The FTSE 100 has some of the biggest companies in the oil industry, as well as some airline and automobile giants. These airline and automobile companies are negatively impacted by a rise in oil prices. An increase in oil prices leads to higher input costs for these companies. When consumers are compelled to spend more on gasoline, it can impact corporate earnings. On the other hand, companies like Royal Dutch Shell and British Petroleum have the capacity to offset the negative impact of higher crude oil prices.
In May 2018, as the US withdrew from the Iran nuclear deal, the threat of declining oil supply pushed crude oil price to $80/barrel. This drove the FTSE 100 close to record highs. The index rose 0.7% to 7787.97 points. So, FTSE traders should consider keeping a close eye on OPEC meetings and developments in major oil producing nations like those in the Middle East.
Over 70% of the revenues made by FTSE 100 companies comes from overseas earners. A rise in value of the Pound Sterling tends to reduce corporate earnings. This could lead to the index trading lower. However, whenever the US Dollar strengthens, the FTSE 100 inches higher, due to the same reason. A large portion of profits made by FTSE companies are in Dollar terms. When the Great British Pound (GBP) weakens, the converted revenue is worth more. Similarly, a weakening GBP against the EUR also drives the index’s performance, since a large percentage of the revenues comes from countries like France, Germany and Italy.
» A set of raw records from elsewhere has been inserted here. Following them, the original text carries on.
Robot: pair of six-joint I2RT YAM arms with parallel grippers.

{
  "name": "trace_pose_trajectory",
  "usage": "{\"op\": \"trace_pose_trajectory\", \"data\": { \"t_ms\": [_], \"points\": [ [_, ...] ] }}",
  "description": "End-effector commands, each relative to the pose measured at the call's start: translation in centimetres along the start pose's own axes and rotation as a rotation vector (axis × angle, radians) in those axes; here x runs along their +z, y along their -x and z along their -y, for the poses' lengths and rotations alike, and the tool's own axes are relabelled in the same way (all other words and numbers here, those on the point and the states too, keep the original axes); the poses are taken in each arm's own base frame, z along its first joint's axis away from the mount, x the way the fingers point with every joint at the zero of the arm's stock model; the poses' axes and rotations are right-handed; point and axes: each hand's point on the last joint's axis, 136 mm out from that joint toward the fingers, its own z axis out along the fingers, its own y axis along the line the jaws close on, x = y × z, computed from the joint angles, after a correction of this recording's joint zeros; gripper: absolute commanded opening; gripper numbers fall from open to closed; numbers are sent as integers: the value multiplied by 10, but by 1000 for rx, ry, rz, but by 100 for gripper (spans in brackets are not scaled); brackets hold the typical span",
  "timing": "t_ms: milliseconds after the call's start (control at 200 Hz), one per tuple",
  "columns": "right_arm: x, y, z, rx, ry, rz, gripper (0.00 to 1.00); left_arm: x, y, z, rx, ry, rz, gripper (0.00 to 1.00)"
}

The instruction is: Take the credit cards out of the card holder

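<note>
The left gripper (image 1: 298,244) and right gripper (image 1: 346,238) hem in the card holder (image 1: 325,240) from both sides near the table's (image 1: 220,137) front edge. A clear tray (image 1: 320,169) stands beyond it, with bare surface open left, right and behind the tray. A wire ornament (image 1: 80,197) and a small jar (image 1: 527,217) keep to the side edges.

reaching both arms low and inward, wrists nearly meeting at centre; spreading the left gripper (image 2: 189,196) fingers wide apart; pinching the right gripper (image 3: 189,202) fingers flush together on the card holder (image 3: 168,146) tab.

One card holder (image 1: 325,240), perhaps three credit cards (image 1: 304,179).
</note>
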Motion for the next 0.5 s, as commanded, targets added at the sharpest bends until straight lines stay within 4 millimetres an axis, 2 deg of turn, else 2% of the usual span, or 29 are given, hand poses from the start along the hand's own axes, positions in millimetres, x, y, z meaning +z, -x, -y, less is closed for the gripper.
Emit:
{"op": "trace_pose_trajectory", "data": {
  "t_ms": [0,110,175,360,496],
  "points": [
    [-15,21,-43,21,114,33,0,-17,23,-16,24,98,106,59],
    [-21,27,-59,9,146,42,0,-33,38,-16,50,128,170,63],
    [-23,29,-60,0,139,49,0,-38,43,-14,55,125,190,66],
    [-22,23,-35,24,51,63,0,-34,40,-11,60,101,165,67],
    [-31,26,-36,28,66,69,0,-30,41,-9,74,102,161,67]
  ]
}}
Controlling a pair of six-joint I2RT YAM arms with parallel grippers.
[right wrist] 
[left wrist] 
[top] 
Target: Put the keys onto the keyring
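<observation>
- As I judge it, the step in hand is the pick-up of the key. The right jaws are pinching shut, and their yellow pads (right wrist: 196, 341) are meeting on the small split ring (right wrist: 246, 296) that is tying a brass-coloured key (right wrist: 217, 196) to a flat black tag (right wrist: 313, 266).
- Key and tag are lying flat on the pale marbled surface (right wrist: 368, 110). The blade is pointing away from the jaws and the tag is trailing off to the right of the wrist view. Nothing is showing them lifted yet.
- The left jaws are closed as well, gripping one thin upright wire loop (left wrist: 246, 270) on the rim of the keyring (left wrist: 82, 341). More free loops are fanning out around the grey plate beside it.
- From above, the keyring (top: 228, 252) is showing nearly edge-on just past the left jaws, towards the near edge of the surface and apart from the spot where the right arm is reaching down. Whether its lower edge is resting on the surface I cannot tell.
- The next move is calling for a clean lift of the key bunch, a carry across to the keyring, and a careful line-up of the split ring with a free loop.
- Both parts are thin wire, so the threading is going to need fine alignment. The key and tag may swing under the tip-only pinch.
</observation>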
The Pound Sterling rose to $1.30 in early December 2019, due to rising optimism about a Conservative majority in the UK Parliament in the general elections held on December 12, 2019. As a result, the FTSE 100 dropped 1.61%.
The UK stock market is affected by political news and instabilities around the world, due to its huge exposure to the global economy. The Brexit saga has had far reaching consequences on the political, social and economic well-being of the UK. Investment activity has declined in the nation, due to related uncertainties, leading to an economic slowdown. On June 24, 2016, the FTSE fell more than 8%, after the Brexit referendum, its biggest decline since the collapse of Lehmann Brothers in 2008.
Since the index is impacted by the US economy, any developments on the US-China trade war front can also cause fluctuations. For instance, the FTSE rose 0.6% on November 25, 2019, after the Chinese state media made an announcement that the first phase of the US-China trade deal was close to being signed.
Apart from these five main factors that drive the UK FTSE, the Bank of England’s quarterly inflation report also impacts the index. The BoE’s inflation target is 2%. As long as this target is met, the Central Bank might have greater incentive to initiate rate hikes. As mentioned earlier, an interest rate hike tends to have a negative impact on the FTSE index.
Annual GDP growth reports also lead to market fluctuations, as foreign investors take it as a sign of sound economic health in the UK. On a final note, FTSE investors should also consider keeping an eye on bearish or bullish signals in specific industry sectors, such as financial services, consumer goods and automobiles.